▸ **Problem statement**
Every line of the material that includes the word "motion" is to be shown.

Records Block Start

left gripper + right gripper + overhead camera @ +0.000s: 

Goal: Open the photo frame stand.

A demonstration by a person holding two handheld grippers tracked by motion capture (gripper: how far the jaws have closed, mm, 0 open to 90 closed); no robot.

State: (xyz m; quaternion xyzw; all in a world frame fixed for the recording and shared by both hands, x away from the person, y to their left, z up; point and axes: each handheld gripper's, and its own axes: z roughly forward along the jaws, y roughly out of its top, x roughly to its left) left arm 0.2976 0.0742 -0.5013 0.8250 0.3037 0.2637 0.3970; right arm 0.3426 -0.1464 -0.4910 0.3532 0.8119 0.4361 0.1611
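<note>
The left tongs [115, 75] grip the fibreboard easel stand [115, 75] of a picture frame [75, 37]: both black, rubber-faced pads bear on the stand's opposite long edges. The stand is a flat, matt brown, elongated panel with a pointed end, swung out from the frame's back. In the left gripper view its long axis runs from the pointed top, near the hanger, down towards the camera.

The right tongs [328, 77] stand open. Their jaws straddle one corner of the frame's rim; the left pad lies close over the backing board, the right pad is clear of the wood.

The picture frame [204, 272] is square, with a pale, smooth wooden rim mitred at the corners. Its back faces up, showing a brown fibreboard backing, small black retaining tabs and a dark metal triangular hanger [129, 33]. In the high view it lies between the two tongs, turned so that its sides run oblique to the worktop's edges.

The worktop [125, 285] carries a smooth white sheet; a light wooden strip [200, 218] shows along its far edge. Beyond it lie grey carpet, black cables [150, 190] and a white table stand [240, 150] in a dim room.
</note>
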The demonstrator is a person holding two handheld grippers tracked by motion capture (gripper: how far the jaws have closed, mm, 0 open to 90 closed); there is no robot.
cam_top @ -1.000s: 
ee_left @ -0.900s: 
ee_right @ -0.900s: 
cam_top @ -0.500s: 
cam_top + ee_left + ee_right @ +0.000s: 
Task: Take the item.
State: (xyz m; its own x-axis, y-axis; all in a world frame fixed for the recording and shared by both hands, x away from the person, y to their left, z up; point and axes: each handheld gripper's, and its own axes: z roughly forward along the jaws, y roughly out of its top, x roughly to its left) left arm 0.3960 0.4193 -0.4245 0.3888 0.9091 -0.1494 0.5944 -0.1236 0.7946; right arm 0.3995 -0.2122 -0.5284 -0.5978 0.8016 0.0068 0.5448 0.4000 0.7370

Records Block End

▸ **Task response**
A demonstration by a person holding two handheld grippers tracked by motion capture (gripper: how far the jaws have closed, mm, 0 open to 90 closed); no robot.
The demonstrator is a person holding two handheld grippers tracked by motion capture (gripper: how far the jaws have closed, mm, 0 open to 90 closed); there is no robot.

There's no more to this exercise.